From: Dann Corbit on
In article <pan.2010.08.03.17.39.18.115194(a)nowhere.com>,
nobody(a)nowhere.com says...
>
> On Mon, 02 Aug 2010 17:15:56 -0700, Immortalist wrote:
>
> > Suppose, for the sake of argument, that a belief could be completely
> > justified without all chance of error being excluded. How great a chance
> > of error is to be allowed? One chance in ten? One chance in a million?
>
> It depends entirely on how severe are the consequences of being wrong. If
> you are trying to remember what time a movie starts that you really want
> to see, you may just show up at the theater when you think the movie
> starts, and just hope you are correct. If, however, you are an airline
> pilot, ready to take off with a plane full of people, and a gauge on the
> panel indicates a problem, you will abort takeoff until the problem is
> solved.
>
> > Now, suppose we set up a fair lottery with a million tickets numbered
> > consecutively from 1, and that a ticket has been drawn but not
> > inspected. Of course, there is only one chance in a million that the
> > number 1 ticket has been drawn. So by the current proposal, we would be
> > completely justified in believing that the number 1 ticket was not
> > picked.
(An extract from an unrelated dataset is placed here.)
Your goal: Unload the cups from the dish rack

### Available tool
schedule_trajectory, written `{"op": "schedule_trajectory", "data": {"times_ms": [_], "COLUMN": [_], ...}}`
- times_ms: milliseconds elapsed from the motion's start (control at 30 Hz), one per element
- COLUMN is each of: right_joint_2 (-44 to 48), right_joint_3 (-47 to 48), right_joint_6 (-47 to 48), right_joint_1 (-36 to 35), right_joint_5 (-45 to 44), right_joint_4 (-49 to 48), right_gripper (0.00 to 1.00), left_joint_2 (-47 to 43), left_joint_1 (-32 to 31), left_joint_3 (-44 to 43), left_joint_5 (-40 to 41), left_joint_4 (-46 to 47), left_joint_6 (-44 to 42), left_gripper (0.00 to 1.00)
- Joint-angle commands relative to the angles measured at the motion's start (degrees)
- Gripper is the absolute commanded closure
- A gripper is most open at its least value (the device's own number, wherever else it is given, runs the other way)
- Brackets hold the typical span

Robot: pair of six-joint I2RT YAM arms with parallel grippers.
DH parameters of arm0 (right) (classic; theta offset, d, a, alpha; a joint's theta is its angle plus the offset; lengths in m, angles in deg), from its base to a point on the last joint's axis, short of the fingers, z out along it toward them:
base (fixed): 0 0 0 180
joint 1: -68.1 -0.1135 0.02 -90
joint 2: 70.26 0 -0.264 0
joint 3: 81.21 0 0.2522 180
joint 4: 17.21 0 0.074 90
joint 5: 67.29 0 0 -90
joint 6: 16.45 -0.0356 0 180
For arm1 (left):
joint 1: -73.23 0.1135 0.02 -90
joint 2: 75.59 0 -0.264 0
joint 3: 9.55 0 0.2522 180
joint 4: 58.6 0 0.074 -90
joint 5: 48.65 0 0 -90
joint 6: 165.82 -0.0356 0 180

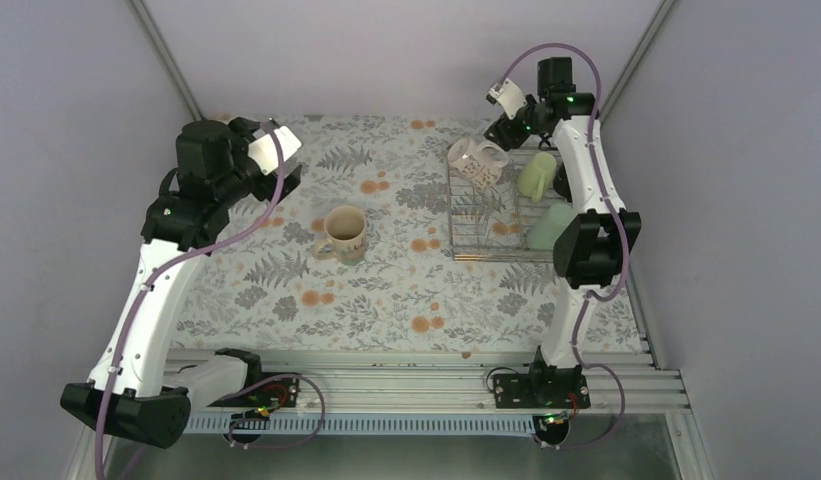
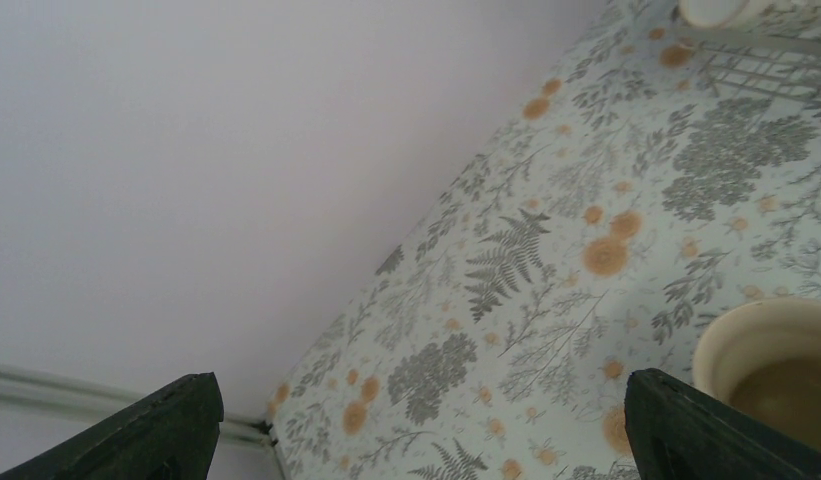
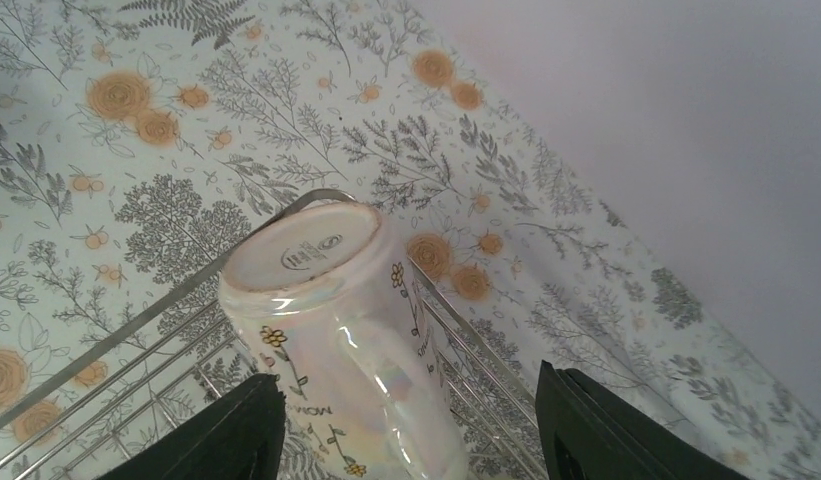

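The silver wire dish rack (image 1: 486,238) stands at the right of the table. In it are a cream patterned mug (image 1: 475,161), a pale green mug (image 1: 535,175), a green tumbler (image 1: 549,226) and a dark mug (image 1: 563,184) mostly hidden by the right arm. My right gripper (image 1: 502,134) is open just above the cream mug. In the right wrist view the mug (image 3: 326,300) lies base-up between the spread fingers (image 3: 226,432) of my gripper (image 3: 406,432). A patterned mug with an orange inside (image 1: 343,233) stands on the table. My left gripper (image 1: 289,176) is open and empty beyond it. The lavender tumbler is out of view.
The table has a floral cloth (image 1: 386,290) and grey walls on three sides. In the left wrist view the patterned mug's rim (image 2: 761,335) is by the right finger (image 2: 706,432), and the rack's corner (image 2: 766,62) is at top right.
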State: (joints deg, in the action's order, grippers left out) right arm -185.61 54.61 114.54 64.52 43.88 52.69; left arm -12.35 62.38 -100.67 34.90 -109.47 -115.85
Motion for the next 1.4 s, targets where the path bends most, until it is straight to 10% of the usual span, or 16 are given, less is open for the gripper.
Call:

There is only one chance in a million of error. Hence we would
> > be completely justified in claiming to know that the number 1 ticket was
> > not picked.
>
> Even better: the odds of the cards in a deck of 52 cards being in one
> particular sequence is roughly 10^70. However, the odds that they are in
> one of those available sequences is 100%. That is why Creationists are
> wrong when they say that the odds of some particular thing
> turning out the way that it did are so small that Divine Intervention is
> necessary to explain it. It's the difference between prediction and
> rationalization after the fact.

It also depends upon what the definition actually says, and how it is to
be used.

Imagine a planet with grass, ducks and eagles and no other flora or
fauna.

Imagine that there are 10^12th ducks and all of them are white except
one, which is brown.

The statement: "All ducks are white" is false, from a mathematical
standpoint, though pragmatically true most of the time.

It may also be true that brown is dominant genetically and in 50 years
time most ducks are brown.

Can a tornado go through a junkyard and assemble a ready-to-fly 747 from
the junkpile? The probability is not zero, but it is close enough that
we would never worry about it happening.